▶ **Work instructions**
Every line from the line containing "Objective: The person" through the final line below is to be repeated exactly; no other line is.

(Provided data Opens)

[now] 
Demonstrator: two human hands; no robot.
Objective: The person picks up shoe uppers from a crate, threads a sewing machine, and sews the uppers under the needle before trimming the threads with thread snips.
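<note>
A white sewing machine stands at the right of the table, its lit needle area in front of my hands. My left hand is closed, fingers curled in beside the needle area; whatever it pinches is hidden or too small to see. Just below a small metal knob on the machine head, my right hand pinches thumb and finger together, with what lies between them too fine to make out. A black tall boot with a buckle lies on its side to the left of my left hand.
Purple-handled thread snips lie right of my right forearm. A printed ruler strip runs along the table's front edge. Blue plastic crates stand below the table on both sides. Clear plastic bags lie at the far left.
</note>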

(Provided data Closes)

▶ **The completed task**
Objective: The person picks up shoe uppers from a crate, threads a sewing machine, and sews the uppers under the needle before trimming the threads with thread snips.
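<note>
A white sewing machine stands at the right of the table, its lit needle area in front of my hands. My left hand is closed, fingers curled in beside the needle area; whatever it pinches is hidden or too small to see. Just below a small metal knob on the machine head, my right hand pinches thumb and finger together, with what lies between them too fine to make out. A black tall boot with a buckle lies on its side to the left of my left hand.
Purple-handled thread snips lie right of my right forearm. A printed ruler strip runs along the table's front edge. Blue plastic crates stand below the table on both sides. Clear plastic bags lie at the far left.
</note>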

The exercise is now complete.